### What needs to be done
In the listing, determine how many lines contain "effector". The reply is that number alone.

####

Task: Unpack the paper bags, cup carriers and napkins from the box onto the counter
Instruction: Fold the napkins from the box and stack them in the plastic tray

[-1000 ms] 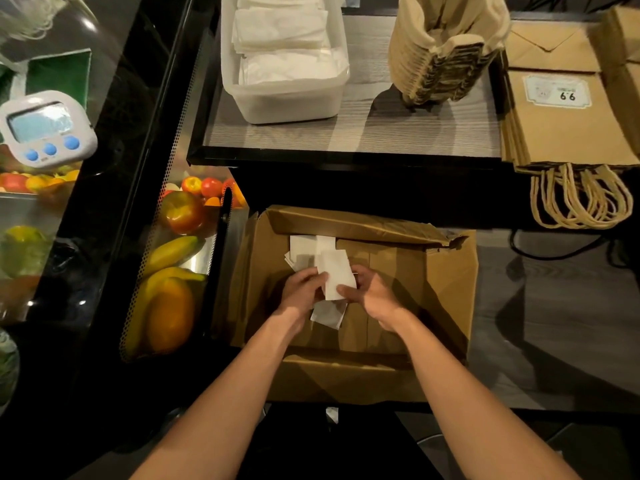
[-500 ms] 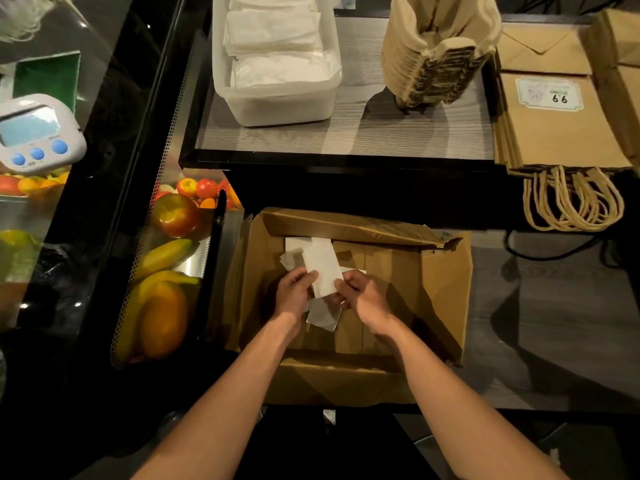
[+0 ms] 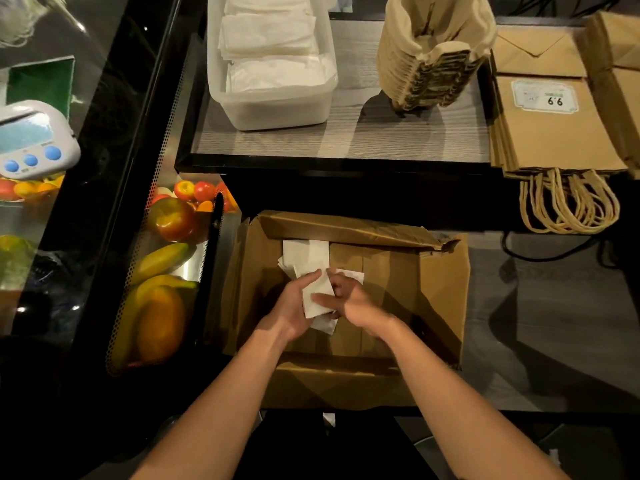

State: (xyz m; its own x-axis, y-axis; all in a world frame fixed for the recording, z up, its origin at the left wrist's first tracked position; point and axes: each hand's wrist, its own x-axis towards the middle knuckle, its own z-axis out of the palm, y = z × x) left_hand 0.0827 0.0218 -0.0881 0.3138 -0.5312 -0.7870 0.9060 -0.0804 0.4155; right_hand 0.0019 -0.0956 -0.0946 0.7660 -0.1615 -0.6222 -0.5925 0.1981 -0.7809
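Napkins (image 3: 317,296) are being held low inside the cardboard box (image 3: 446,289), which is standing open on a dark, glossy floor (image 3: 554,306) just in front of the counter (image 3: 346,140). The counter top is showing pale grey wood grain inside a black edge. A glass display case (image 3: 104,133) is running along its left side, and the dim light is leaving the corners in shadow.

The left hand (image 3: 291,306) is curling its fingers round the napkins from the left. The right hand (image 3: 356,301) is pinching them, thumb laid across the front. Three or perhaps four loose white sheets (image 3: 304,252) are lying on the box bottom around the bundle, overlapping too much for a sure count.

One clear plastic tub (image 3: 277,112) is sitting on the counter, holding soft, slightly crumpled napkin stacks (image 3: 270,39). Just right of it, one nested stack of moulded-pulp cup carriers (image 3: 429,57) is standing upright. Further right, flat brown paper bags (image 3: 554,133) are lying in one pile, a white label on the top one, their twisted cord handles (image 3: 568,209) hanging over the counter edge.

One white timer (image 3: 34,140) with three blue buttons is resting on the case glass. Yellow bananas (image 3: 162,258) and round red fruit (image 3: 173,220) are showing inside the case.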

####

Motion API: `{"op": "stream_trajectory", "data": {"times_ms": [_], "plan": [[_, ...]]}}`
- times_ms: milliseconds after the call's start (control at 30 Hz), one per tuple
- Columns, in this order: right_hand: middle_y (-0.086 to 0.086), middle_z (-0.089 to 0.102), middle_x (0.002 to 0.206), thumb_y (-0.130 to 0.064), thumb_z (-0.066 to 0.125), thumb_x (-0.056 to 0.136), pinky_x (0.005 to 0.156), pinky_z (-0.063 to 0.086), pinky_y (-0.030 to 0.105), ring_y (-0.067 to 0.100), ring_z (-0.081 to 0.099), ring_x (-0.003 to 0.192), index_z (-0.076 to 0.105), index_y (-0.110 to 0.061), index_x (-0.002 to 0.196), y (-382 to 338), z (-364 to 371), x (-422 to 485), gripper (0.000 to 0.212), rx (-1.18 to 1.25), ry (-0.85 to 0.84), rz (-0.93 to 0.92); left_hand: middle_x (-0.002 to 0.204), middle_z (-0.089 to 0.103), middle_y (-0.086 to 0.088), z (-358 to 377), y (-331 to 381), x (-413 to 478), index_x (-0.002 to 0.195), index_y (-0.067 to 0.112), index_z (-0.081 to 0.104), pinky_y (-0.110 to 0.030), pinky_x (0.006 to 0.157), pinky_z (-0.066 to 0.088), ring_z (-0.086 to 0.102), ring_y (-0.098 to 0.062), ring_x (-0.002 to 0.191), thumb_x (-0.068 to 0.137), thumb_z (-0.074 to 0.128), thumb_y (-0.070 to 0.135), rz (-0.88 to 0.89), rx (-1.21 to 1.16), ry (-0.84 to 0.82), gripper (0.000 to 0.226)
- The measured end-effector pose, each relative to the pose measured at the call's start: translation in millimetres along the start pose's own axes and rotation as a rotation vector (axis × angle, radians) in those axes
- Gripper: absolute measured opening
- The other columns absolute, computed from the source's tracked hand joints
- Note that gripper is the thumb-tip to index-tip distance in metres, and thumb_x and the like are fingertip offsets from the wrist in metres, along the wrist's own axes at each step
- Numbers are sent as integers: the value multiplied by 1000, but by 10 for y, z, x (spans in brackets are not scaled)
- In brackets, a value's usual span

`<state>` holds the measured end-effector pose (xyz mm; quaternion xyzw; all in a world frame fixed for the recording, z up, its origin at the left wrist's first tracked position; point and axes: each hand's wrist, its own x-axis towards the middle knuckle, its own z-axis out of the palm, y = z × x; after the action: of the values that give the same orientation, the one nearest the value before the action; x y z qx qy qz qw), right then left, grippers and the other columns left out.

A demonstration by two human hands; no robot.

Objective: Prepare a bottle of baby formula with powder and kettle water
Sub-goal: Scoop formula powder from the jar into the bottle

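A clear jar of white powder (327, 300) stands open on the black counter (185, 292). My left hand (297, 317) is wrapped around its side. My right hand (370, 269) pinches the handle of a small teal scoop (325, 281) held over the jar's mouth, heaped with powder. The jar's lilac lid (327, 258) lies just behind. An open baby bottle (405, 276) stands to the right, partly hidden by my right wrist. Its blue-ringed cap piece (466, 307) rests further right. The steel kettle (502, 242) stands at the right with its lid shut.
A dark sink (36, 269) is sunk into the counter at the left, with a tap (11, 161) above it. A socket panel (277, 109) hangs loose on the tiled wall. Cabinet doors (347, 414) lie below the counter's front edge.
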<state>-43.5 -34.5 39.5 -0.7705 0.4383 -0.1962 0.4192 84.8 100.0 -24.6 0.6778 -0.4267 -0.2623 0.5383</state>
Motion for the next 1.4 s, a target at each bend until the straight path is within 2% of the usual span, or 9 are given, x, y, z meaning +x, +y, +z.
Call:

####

### Your solution
2